For more interoperability, selecting the “GNU Utilities” is usually an easy choice. Adding the “GNU SDK” is also a good choice because it provides the shared libraries that many third-party applications require to run. Of course if you are a developer you will want both SDKs to have access to programs such as gcc and gdb as well as the ability to use the Microsoft Visual C compiler for creating binaries.
You may notice with the screen below that “Perl” has not been selected. If you need Perl for any of your scripts you can select this option as well. Since Perl is one of the Open Source tools that changes regularly you may want to install the version of Perl kept up to date at the Interop Community website instead. (It’s a free download).
Because the GNU components have been selected you will get the next window as a warning. Before this scares you, don’t panic. Using the GNU utilities does not require you give up family secrets nor reveal your company’s private code. Being just a user does not put any additional responsibilities on you. As the warning window clearly states, the GPL and LGPL only place obligations on you if link with libraries that specifically have the GPL or LGPL license. If someone else does the linking and you just use the program then it’s the obligation of that someone else to follow the GPL or LGPL license.
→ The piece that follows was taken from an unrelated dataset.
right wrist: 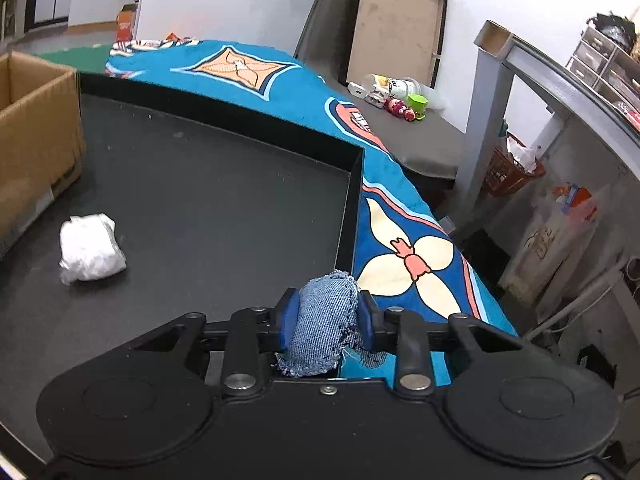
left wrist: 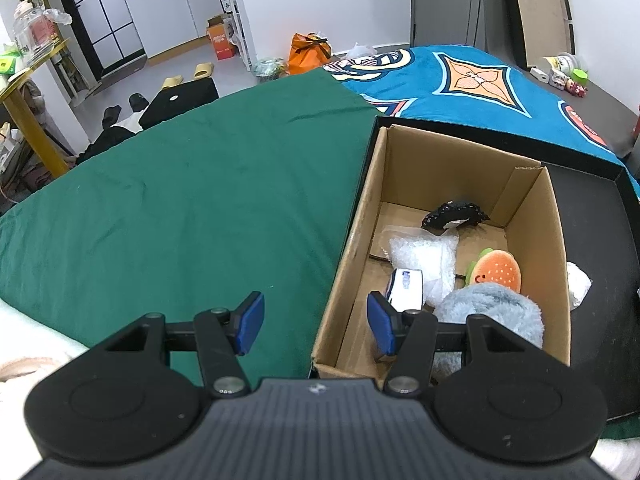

The next window will seem a little unusual for most Unix users. It’s unusual because on the vast majority of Unix and Unix-like systems this set of options never arises. In fact, if these options are not actively chosen, then behavior issues and problems can happen when an application is run. As such, it’s best to always make sure that all of these options are checked so that programs run with the same behavior and correctness on Unix systems. If you do not choose these options then some programs will not be able to run correctly -- cron and friends are an example.
The last window before the installation really starts is a basic summary of your choices:
Now the installation begins:
…and proceeds for quite a while. You can watch it if you want or go get a coffee because it will take some time and it requires no babysitting.
Now several thousand files have been installed:
And it’s time to reboot the system to allow special actions that will complete only with a reboot.
Once the installation is complete and you have logged back onto the system you can see the new entries in the Start menu:
You can start one of the shells from this menu to access and run all of the installed utilities. When the ksh or csh is started it will look like this:
As you can see from the above descriptions the installation is not difficult. You now have a powerful environment with, in effect, two operating systems that can work together on the same machine.